Türkiye’nin ne kadar hızlı yaşlandığını biliyor musunuz? Yanıtı: çok hızlı. Her ne kadar her 65 yaşını geçen kendisini yaşlı hissetmese de yaşlı nüfusun teknik tanımı “65 yaş üstü” ve şu an ülkemiz nüfusunun %10,2’si yani 8,7 milyonu yaşlı kategorisine giriyor. Bu, son 5 senede yaşlı nüfusun %21,4 artması anlamına geliyor. Dahası, nüfus projeksiyonları bize 2030 yılında yaşlıların %12,9, 2040 yılında %16,3 olacağını ve 2060’a gelindiğinde %22’leri geçeceğini söylüyor. Peki bunca yaşlı nasıl yaşayacak? Nasıl bakılacak? Neyse ki TÜİK verileri yaşlıların %44,5 oranında erkek, %55,5 oranında kadın olduğunu, yani yaşlı nüfusun kadın ağırlıklı olduğunu gösteriyor. Ne diyelim, en azından kendine bakma olasılığı yüksek olan  grup ağırlıkta. Şakası bir yana, yaşlanan nüfus, hem artan ve maliyetli bakım ihtiyacı, hem gelişim açısından demografik fırsat penceresinin hızla kapanması hem de aktüeryal dengeler açısından çözülmesi gereken pek çok zorluğu beraberinde getiriyor. Diğer ülkelerin de yaşadığı bir sorun olan ve kimi yerlerde “gümüş tsunami” olarak adlandırılan bu fenomen, bugünden etkili çözümlerin hızla tasarlanması ve hayata geçirilmesi gereken bir konunun özeti.
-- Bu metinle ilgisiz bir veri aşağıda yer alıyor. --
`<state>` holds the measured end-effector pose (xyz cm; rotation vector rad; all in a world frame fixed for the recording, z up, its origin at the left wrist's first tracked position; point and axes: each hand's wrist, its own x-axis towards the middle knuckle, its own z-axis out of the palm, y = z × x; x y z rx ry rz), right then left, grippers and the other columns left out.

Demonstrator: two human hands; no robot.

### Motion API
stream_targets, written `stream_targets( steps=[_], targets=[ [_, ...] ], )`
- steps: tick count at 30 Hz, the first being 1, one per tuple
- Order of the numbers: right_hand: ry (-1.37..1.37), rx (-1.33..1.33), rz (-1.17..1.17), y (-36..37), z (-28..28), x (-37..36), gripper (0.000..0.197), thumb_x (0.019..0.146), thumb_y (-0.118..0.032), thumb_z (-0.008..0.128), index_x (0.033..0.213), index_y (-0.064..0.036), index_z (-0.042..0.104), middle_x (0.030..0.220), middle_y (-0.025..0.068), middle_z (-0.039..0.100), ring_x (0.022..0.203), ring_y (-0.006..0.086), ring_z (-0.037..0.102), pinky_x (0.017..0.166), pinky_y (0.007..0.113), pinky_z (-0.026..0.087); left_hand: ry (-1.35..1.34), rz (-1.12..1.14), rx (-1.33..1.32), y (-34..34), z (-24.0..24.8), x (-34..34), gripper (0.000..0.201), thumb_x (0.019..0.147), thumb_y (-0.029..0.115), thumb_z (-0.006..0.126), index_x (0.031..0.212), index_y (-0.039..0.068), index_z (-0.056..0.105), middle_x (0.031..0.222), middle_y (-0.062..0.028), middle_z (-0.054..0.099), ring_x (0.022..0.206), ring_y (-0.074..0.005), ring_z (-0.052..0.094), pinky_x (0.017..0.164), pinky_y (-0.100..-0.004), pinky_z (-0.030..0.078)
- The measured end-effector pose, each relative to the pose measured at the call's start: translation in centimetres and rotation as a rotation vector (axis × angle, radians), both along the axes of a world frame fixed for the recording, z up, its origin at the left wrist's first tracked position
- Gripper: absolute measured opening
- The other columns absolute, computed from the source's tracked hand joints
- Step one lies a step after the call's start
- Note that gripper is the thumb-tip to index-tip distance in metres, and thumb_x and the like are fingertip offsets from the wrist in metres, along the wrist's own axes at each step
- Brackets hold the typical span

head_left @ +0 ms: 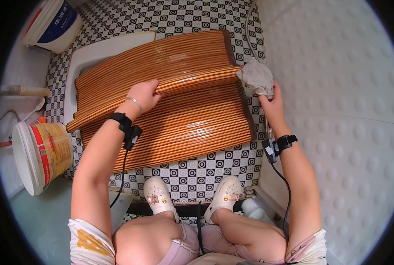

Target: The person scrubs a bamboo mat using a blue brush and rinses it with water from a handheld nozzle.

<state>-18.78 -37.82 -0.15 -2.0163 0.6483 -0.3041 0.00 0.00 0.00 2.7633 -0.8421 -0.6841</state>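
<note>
A brown-and-tan striped slatted mat (pixel 179 110) with dark edging lies across the patterned floor, shiny as if wet, with a raised fold along its middle. My left hand (pixel 145 95) is closed on that fold, fingers curled over its upper edge. At the fold's right end my right hand (pixel 271 102) grips a crumpled pale grey cloth (pixel 255 76), which touches the mat's edge. Part of the right hand's fingers is hidden behind the cloth. Black straps with small devices sit on both wrists.
Under the mat's far left is a white squat-toilet basin (pixel 89 55). A white-and-blue bucket (pixel 58 26) stands at the far left; a yellow-and-red bucket (pixel 51 150) lies tipped nearer. A grey hose (pixel 250 31) runs beside the white wall (pixel 333 106) on the right. White clogs (pixel 159 196) are on my feet.
</note>
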Motion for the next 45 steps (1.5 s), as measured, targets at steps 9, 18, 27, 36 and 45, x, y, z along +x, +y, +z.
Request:
stream_targets(
  steps=[9, 18, 27, 36, 45],
  targets=[
    [-0.112, 0.118, -0.036, -0.9, 1.4, 0.3, 0.065, 0.082, -0.012, 0.066, 0.140, 0.0034, 0.041, 0.126, 0.0169, 0.060, 0.111, 0.0205, 0.059, 0.092, 0.030, 0.048, 0.299, -0.129, -0.139, 0.0, 3.3, -5.2, 0.044, 0.088, 0.043, 0.065, 0.096, -0.001, 0.063, 0.082, -0.0231, 0.067, 0.077, -0.0424, 0.063, 0.071, -0.0475, 0.051],
    [-0.081, 0.079, 0.162, 1.9, 2.8, 0.1, 0.070, 0.081, -0.016, 0.068, 0.142, 0.0025, 0.040, 0.125, 0.0174, 0.061, 0.108, 0.0202, 0.062, 0.089, 0.031, 0.050, 0.820, -0.206, -0.111, 1.6, 0.4, -13.2, 0.062, 0.092, 0.055, 0.058, 0.121, 0.000, 0.061, 0.111, -0.0239, 0.067, 0.105, -0.0384, 0.064, 0.093, -0.0406, 0.050],
    [-0.036, -0.017, 0.188, 2.8, 2.3, 0.4, 0.073, 0.080, -0.018, 0.067, 0.144, 0.0005, 0.038, 0.119, 0.0164, 0.063, 0.091, 0.0190, 0.063, 0.082, 0.030, 0.051, 0.141, -0.161, -0.127, 0.1, 1.5, -13.0, 0.055, 0.082, 0.047, 0.070, 0.116, 0.006, 0.055, 0.103, -0.0188, 0.059, 0.094, -0.0402, 0.061, 0.082, -0.0466, 0.052],
    [0.076, -0.051, 0.187, 4.2, 3.2, 0.1, 0.073, 0.079, -0.018, 0.067, 0.144, 0.0005, 0.039, 0.116, 0.0155, 0.064, 0.088, 0.0171, 0.063, 0.080, 0.028, 0.051, 0.053, -0.274, 0.197, -1.1, 0.6, -12.8, 0.101, 0.072, 0.046, 0.080, 0.151, 0.009, 0.028, 0.140, -0.0343, 0.038, 0.131, -0.0500, 0.038, 0.102, -0.0540, 0.040],
    [-0.052, -0.013, 0.258, 4.2, 3.7, 1.3, 0.072, 0.078, -0.016, 0.066, 0.145, -0.0039, 0.041, 0.105, 0.0136, 0.069, 0.084, 0.0172, 0.065, 0.077, 0.031, 0.053, 0.223, -0.340, -0.045, -0.4, 3.6, -8.7, 0.043, 0.078, 0.025, 0.070, 0.111, 0.000, 0.056, 0.091, -0.0216, 0.068, 0.087, -0.0404, 0.065, 0.078, -0.0459, 0.054]
  ],
)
İyi haber: Ömür uzayacak. Kötü haber: Ömür uzadıkça…

Uzun yaşamayı kim istemez? İyi haber, giderek 85 yaşını geçenlerin oranı hızlı artacak. 2050’ye geldiğimizde nüfusun nerdeyse %13’ü 85 yaşını aşmış kişilerden oluşacak. Nasıl geçmişe kıyasla “şimdinin 50 yaşı geçmişin 30 yaşı gibi” diyorsak, umarız 2050’ler geldiğinde de “şimdinin 85’i o yılların 65’i gibi” diyebilir oluruz. Tıptaki gelişmeler de uzun ömrü kaliteli ömürle destekleyecek gibi görünüyor. Öte yandan uzayan ömür, kaynak gereksinimi demek: Uzun yıllar emekli maaşı ödenmesi, insana yakışır bir yaşlanma süreci için gerekli bakımı çeşitli kurumlar vasıtasıyla vermek, artan sağlık harcamalarını karşılamak demek. TÜİK’e göre 2023 yılı itibariyle yaşlı kategorisinde olup kayıtlı istihdamda yer alanların oranı sadece %12. Yine TÜİK verileri yaşlı kadınların %22’den, yaşlı erkeklerin ise %20’den fazlasının yoksul olduğunu gösteriyor.  
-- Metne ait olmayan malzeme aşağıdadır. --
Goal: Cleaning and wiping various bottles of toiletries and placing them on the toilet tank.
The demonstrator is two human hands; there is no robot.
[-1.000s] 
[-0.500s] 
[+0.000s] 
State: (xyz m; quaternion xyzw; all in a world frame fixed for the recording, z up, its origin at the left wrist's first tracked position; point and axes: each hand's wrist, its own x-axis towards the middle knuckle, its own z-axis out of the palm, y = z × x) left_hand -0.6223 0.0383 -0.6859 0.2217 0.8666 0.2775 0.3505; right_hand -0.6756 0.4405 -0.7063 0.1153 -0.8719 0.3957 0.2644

Bazı diğer kritik istatistikler:

     Kültürümüze göre yaşlılarımız başımızın tacıdır, aynı sebepten nüfusun 4’te biri en az bir yaşlısına evinde bakıyor ve mevcut huzurevlerinin kapasitesi yaşlı nüfusu ile kıyaslanamayacak kadar düşük -huzurevlerindeki toplam yaşlı sayısı 30 bine ancak yaklaşmış durumda). Yaşlı bakımı evde yapıldığında bakım yükü de ağırlıklı olarak kadınların üzerine: Aile büyüğüne, akrabasına bakmak için istihdama katılamayan, kendisi ayrı bir yuva kuramayan pek çok kadının ücretsiz ve göze görünmeyen emeğinin yanı sıra evde bakım hizmeti veren kayıt dışı veya kayıtlı profesyonel bakıcılar da ağırlıklı olarak kadın. Kritik soru şu: Demografik fırsat penceresi neredeyse kapanmış yani çalışan nüfusun ağırlığı kritik eşikten aşağı düşmüş olan bir ülke olarak kadınların ücretsiz emek ile evde yaşlı bakmaları ülke için ne kadar anlamlı? Emeğini ücretsiz olarak sunan o kadınlar için ne kadar anlamlı? Özetle, ülkemizin kadınlarının yaşlısına bakmak için istihdam hakkından mahrum kalması gibi bir lüksümüz yok. Yaşlı bakımı, kayıtlı ekonomi içerisinde, profesyoneller tarafından sunulması gereken bir hizmet ve vergisiyle, sigorta primiyle, doğru tanımlanmış çalışma şartlarıyla ve en iyi kalitede hizmet sunumuyla tamamen kayıtlı bir bakım ekonomisinin geliştirilmesi şart.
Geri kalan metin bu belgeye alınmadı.